Aligned with global ‘The New Equation’ positioning, adapted for local
Process innovation for improved outcomes: Wireframe approvals
Previously, stakeholders would approve copy and then request structural changes once they saw content in final layouts, creating costly rework cycles across three teams. Introducing wireframe approvals moved structural and editorial decisions upstream, before any design work began. Stakeholders could see how content would sit in context and make adjustments early, allowing design and production decisions to be based on final copy. By making this simple process swap, the entire FY24 project was completed in half the time required for FY22.
Execution and delivery
Annual accountability across multiple channels
Delivering a multi-channel accountability campaign on a compressed annual timeline—with stakeholder approval chains running across Editorial, Creative, Digital and SMEs simultaneously—required the kind of creative leadership that designs the process as carefully as the product. A structured cross-functional delivery methodology kept everyone moving in the same direction, a wireframe approach kept approval cycles from expanding and a modular creative system meant that year-over-year iteration was efficient rather than a rebuild from scratch. Efficiency, consistency and accountability.

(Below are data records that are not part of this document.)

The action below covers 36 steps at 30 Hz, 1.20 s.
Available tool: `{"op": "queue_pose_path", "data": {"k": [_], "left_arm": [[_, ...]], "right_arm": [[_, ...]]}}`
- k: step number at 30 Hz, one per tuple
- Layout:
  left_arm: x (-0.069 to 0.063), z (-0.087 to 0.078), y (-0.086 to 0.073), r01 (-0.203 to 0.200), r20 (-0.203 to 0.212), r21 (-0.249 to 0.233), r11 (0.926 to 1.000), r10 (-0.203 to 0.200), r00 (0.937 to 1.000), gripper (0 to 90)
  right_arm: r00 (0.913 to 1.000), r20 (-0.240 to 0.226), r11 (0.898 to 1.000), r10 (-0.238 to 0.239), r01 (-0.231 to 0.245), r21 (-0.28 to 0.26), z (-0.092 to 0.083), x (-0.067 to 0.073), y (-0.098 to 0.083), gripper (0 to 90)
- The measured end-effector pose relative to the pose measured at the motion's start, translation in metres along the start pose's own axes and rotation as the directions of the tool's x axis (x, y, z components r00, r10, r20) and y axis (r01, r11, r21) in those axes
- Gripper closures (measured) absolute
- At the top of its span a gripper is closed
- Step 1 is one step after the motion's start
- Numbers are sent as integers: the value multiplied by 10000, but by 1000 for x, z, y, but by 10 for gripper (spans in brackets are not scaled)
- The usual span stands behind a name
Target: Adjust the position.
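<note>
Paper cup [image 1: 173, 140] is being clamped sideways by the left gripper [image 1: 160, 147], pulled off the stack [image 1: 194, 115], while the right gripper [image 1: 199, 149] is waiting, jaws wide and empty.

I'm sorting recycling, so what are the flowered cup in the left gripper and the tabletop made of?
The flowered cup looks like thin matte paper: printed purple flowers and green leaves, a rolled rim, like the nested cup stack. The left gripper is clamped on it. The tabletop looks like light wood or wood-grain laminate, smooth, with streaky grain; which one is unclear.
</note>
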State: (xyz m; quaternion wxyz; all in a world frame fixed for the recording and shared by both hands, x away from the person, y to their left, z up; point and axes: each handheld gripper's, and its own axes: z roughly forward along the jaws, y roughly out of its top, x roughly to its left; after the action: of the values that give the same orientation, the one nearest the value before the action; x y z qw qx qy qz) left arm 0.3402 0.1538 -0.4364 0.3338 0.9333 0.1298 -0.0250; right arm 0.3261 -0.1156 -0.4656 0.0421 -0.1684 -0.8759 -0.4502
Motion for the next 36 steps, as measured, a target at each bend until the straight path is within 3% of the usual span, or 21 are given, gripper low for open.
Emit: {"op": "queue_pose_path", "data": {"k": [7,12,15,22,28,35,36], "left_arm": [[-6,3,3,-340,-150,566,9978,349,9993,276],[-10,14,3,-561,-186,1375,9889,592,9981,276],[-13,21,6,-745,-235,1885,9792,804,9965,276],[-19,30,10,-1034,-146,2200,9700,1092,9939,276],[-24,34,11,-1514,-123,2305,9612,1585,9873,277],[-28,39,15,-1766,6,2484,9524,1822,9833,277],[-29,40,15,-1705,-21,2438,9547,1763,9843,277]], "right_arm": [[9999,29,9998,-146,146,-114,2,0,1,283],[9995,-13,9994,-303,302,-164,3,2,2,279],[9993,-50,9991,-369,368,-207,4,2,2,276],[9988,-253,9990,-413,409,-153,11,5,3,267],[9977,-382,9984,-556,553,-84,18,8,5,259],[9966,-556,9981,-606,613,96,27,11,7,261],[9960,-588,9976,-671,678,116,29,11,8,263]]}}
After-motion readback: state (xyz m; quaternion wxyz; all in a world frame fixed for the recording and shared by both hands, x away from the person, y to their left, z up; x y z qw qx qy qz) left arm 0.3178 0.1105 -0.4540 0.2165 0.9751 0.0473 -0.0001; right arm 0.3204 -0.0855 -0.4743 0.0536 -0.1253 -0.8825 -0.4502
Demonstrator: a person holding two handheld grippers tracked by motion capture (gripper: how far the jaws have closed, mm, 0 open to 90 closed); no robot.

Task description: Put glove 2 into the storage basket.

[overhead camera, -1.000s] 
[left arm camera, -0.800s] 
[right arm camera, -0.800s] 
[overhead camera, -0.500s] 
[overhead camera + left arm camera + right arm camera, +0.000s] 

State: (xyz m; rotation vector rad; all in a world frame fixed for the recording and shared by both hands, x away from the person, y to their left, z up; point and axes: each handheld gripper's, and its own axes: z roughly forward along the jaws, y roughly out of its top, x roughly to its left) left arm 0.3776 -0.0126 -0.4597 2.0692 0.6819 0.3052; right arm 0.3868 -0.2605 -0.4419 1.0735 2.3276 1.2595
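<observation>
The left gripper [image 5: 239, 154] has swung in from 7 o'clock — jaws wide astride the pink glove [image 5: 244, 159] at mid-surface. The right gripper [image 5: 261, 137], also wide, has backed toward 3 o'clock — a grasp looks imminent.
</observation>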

Bilingual and accessible delivery: All materials produced in English and French, as required by Quebec large-employer regulation and WCAG 2.0 Level AA compliant as required by the Accessibility for Ontarians with Disabilities Act. These requirements were built in from the first brief, not retrofitted at the end.
Data-driven iterative improvement: Each year incorporated lessons from the last—simplified creative approach informed by engagement data, UX improvements from CrazyEgg analysis and performance testing on programmatic ad formats, podcasts and paid social posts.
Two audiences, one story: The campaign carried two jobs simultaneously. Externally—through social, programmatic display, a Talking Trust podcast series and coordinated press—it built market differentiation on the strength of PwC Canada’s commitments. Internally, a messaging and story toolkit, digital signage, email signatures and presentation graphics turned the same narrative into an EVP asset: giving staff a shared language for what the firm stood for and why it mattered.
Impact and outcomes
First-of-its-kind accountability with measurable efficiency gains
Rigour and warmth aren’t opposites. The best accountability communications can deliver both.
What made this work
- Strategic in-sourcing: Recognizing that the vendor solution wasn’t serving the business and proposing an internal alternative that delivered better brand compliance, better accessibility and substantially lower cost.
- Process innovation: Wireframe approvals transformed how Editorial, Creative and Digital teams collaborated—moving structural decisions upstream and compressing the FY24 delivery timeline to half that of FY22. The approach was subsequently adopted across other campaign work at the firm.
- Honest creative direction: Building a visual system capable of carrying difficult truths alongside genuine progress, without the campaign tipping into self-congratulation—consistency of tone was as important as consistency of design.
- Sustained year-over-year ownership: Same framework, same standards, iterative improvement—the kind of stewardship that turns a one-time initiative into an organizational capability.